“Many a small thing has been made large by the right kind of advertising” – Mark Twain
Microsoft wouldn’t be where it is today without the ability to capture the imagination of its customers with advertising. But when Microsoft’s ad machine misfires it does so dramatically, as the following selection of clips from the last decade will show.
Despite its po-faced image – something that Apple’s I’m a Mac adverts sought to perpetuate – Microsoft hasn’t always taken itself so seriously. Delve back into the mists and you’ll find this gem from Steve Ballmer – a perfect example of a large thing being made even larger by the right kind of advertising. Over to you, 1986 Steve.
In the early days downright zaniness was a key part of Microsoft’s marketing appeal, with even videos sent to its own retailers delighting in juxtaposing the perceived seriousness of the brand with the downright bizarre. Take the next clip. A seemingly innocuous marketing video at first glance, it’s not until you hit the seven-minute mark that things take a turn for the exceedingly strange.
Fast forward to the year 2008 and Microsoft had clearly decided that even mentioning the product it was advertising was utterly passé. This time Bill Gates takes centre stage with renowned funny guy, Jerry Seinfeld. If the painfully stilted interplay between Gates and Seinfeld isn’t horrific enough – Gates looks like he’s delivering his lines with the help of a cattle prod – the final moments are about as gut-wrenchingly sickening as watching your dad try to do the Rolex Sweep after one too many Xmas ales. No, Bill. Please. Don’t wiggle like that. Ever. Again.
Yes it’s terrible, but Microsoft’s never met a dead horse it didn’t enjoy flogging. Cue another pair of adverts, this time placing Gates and Seinfeld in the midst of a “normal” family. Imagine Larry David’s Curb your Enthusiasm bleached of all its humour – yes, every last drop of it – and you’re halfway there. Thankfully, this was to be the last video from the duo, and it was to the deafening sound of utter indifference that Microsoft canned any further ads in the series. And, if you thought Gates’ arthritic gyrations at the end of the Shoe Circus were bad, wait for the Robot dance.
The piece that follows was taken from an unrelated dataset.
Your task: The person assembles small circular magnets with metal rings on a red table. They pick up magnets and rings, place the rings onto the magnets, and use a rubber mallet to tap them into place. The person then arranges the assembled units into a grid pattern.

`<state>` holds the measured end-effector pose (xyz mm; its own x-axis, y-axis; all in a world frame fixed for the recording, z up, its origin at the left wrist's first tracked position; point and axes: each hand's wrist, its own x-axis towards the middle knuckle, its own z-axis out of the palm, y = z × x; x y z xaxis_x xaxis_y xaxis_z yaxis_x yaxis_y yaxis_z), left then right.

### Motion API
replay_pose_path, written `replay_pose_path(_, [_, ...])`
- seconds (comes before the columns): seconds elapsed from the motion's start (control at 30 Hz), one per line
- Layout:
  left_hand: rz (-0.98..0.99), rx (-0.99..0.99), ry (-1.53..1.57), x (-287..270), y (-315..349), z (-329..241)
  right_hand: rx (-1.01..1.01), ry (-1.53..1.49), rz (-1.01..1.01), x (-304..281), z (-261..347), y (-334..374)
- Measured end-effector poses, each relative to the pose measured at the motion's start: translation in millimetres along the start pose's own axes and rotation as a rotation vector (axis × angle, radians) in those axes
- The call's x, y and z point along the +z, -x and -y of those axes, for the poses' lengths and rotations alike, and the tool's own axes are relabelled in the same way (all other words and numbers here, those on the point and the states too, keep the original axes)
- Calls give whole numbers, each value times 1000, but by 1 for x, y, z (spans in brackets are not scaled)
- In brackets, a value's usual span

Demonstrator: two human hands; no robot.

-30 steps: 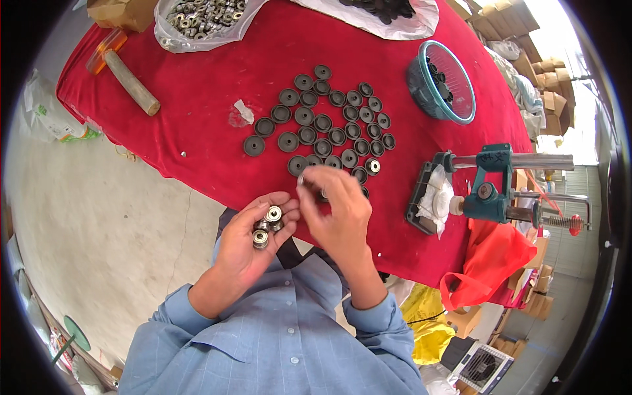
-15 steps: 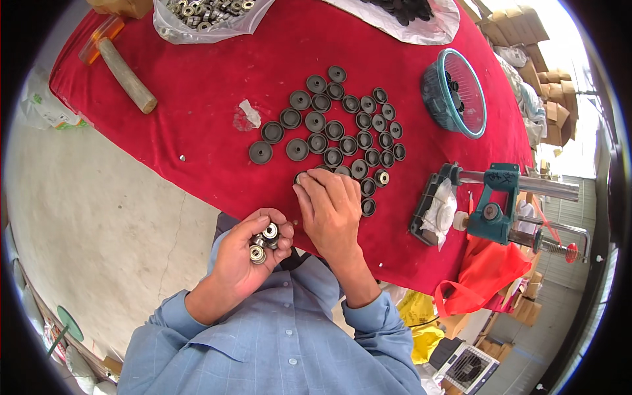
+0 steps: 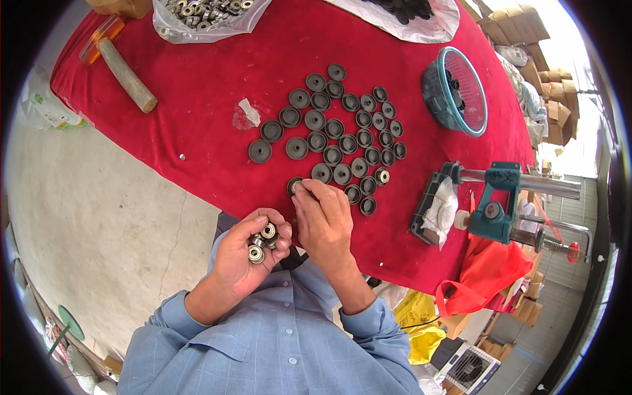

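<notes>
My left hand [image 3: 236,258] is cupped palm up around several shiny ball bearings [image 3: 256,253]. The fingers of my right hand [image 3: 324,220] are pinched together over a black plastic wheel [image 3: 291,184] near the table's front edge. A small metallic ring, apparently a bearing, shows at the fingertips in that wheel's middle; the fingers partly hide it. Beyond my right hand lie many similar black wheels [image 3: 316,141], flat in loose rows. One wheel at their right side has a bearing [image 3: 384,176] seated in its centre.
A red cloth [image 3: 204,131] covers the table. A hammer [image 3: 128,78] and a bag of bearings [image 3: 210,33] lie at the far left. To the right are a teal basket [image 3: 431,92] with black pieces and a green hand press [image 3: 495,204]. A white sack [image 3: 441,29] holds black parts.
My right hand has drawn slightly toward me and left, uncovering wheels behind it. The wheel at its fingertips shows more clearly. My left hand has barely moved.
</notes>
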<state>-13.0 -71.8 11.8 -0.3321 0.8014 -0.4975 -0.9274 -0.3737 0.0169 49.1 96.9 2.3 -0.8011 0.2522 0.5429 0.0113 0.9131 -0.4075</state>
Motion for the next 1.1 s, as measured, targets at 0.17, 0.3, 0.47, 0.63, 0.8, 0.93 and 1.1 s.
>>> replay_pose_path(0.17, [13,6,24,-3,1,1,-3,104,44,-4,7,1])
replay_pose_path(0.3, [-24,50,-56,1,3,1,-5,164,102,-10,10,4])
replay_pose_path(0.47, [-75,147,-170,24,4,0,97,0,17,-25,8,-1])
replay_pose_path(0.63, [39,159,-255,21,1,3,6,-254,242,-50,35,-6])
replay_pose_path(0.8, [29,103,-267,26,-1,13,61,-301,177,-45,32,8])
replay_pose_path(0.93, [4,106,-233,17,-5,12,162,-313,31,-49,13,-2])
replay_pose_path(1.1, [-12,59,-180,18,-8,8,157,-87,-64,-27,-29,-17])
Dear God.
It came as little surprise that even the creators of Family Guy struggled to mine the non-existent seam of comedy that was Windows 7 in the following clips. My favourite is the surreal side swipe at Apple’s spinning wheel of death, but the other two adverts appear to have had every ounce of humour ripped out by nervous marketing execs, their trousers worn thin from shuffling around in their seats. All it would have taken was a scene with Quagmire, his inimitable catchphrase and a reference to his doubtlessly illicit surfing habits, and Microsoft might just have had some irreverent comedy gold on their hands. Sadly, it wasn’t to be.
https://youtube.com/watch?v=6E-lfqibOi8
https://youtube.com/watch?v=C7pSAa-77mc
The worst was yet to come. Windows 7 needed to launch with a bang, and to accomplish this Microsoft’s hive mind somehow settled on the idea of a Windows 7 Party. The idea was simple in every sense of the word. Invite your friends to sit around eulogising about the wonders of Windows 7, and try to have a good time while you’re at it. But like an F1 key for social inadequates, or just disinterested sadists, Microsoft employed several actors, replete with rictus grins and the ability to laugh at the most inopportune moments, to show you just how to get that party started.
Just so you know, if you make it past the thirty second mark, your will is strong. If you make it to the end you’re probably in possession of superhuman powers and should consider using them to save the universe. Either that, or you’re dead. Come back, Bill; come back, Jerry, all is forgiven.
However, while the Windows 7 Party advert left us tearing at our retinas with a rusty biro, some of the year’s adverts from the big M have proved genuinely funny. Internet Explorer 8 may seem the most unlikely of targets for a genuinely amusing campaign, but the combination of Dean Cain of the New Adventures of Superman fame and some bizarre acronyms proved a winning combination.
Ironically enough, the funniest Microsoft-related videos had nothing to do with advertising at all, but were intended as a bit of light relief for new Microsoft employees. Made back in 2004, and allegedly leaked a few years later, they featured the winning partnership of Ricky Gervais and Stephen Merchant. With Gervais reprising his David Brent role, and Merchant taking on that of a Microsoft employee, the videos are enough to make us wish Bill and Jerry had left the ads to the experts.